- **Task details**
The span to repeat in the listing below runs from the line containing "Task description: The" to the line containing "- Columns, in", inclusive. Repeat it exactly, and only it.
[Input — start]
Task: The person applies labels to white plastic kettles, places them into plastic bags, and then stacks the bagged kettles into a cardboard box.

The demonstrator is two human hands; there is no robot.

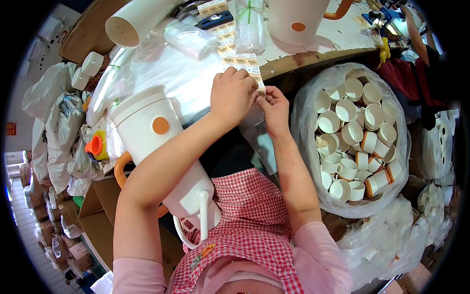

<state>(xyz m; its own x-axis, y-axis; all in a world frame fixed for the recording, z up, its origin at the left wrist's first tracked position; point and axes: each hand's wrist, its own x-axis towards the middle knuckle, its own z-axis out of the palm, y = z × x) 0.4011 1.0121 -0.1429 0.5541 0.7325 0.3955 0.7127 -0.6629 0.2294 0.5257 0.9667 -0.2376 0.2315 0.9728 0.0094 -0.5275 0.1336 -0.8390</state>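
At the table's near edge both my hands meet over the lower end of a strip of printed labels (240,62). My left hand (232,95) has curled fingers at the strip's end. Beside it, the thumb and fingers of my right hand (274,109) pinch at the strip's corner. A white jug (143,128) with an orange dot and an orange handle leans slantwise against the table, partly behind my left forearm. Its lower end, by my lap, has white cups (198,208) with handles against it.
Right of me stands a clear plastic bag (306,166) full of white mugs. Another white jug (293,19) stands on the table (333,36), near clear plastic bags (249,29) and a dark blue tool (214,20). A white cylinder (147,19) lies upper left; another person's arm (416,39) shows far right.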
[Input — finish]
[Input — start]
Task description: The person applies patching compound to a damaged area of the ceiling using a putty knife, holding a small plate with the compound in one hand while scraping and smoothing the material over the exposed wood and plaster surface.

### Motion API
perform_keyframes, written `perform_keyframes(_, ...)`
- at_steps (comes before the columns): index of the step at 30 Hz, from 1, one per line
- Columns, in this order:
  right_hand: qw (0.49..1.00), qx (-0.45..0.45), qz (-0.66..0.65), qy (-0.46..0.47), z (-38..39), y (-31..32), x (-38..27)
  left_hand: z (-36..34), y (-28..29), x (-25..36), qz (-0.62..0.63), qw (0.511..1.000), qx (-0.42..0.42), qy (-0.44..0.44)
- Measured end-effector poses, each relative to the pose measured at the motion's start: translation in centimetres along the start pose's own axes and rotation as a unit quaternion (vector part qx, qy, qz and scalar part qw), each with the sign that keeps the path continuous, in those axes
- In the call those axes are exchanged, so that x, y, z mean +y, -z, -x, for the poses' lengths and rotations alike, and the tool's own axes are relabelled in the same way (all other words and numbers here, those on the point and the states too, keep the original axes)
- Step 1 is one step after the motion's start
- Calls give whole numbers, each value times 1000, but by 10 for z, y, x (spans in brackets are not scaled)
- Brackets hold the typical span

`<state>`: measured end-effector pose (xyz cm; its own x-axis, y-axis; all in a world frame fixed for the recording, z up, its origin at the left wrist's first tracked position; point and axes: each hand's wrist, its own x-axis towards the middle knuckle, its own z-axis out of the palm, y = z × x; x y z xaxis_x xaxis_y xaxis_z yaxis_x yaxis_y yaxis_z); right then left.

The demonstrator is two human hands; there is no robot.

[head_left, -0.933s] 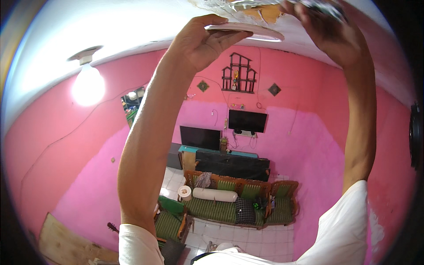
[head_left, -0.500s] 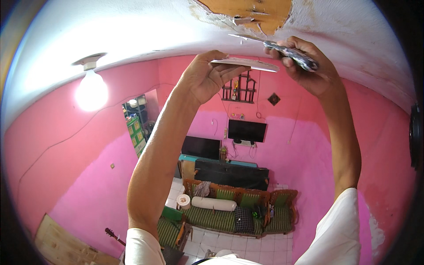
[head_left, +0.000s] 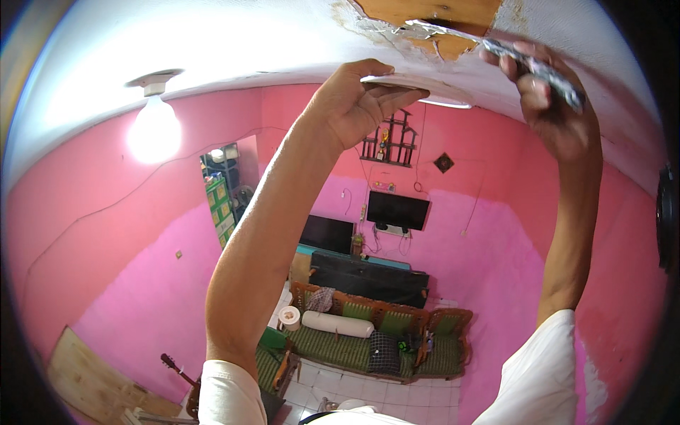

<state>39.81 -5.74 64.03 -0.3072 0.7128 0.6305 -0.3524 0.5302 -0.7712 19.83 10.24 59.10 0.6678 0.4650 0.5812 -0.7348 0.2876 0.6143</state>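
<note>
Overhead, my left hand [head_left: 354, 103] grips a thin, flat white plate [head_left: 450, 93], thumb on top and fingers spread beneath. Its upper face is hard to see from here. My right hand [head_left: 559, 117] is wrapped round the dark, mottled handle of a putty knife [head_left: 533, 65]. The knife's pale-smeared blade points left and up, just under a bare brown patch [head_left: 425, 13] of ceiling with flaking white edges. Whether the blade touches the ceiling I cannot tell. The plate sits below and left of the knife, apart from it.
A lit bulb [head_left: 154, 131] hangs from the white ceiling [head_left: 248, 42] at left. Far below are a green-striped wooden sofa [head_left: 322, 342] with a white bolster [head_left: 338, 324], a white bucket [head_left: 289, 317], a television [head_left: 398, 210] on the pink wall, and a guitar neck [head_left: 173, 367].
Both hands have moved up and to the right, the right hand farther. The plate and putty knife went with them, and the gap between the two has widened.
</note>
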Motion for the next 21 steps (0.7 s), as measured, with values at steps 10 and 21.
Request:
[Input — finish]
- **Exercise output**
Task description: The person applies patching compound to a damaged area of the ceiling using a putty knife, holding a small plate with the compound in one hand while scraping and smoothing the material over the exposed wood and plaster surface.

### Motion API
perform_keyframes, written `perform_keyframes(_, ...)`
- at_steps (comes before the columns): index of the step at 30 Hz, from 1, one per line
- Columns, in this order:

The answer requires no additions.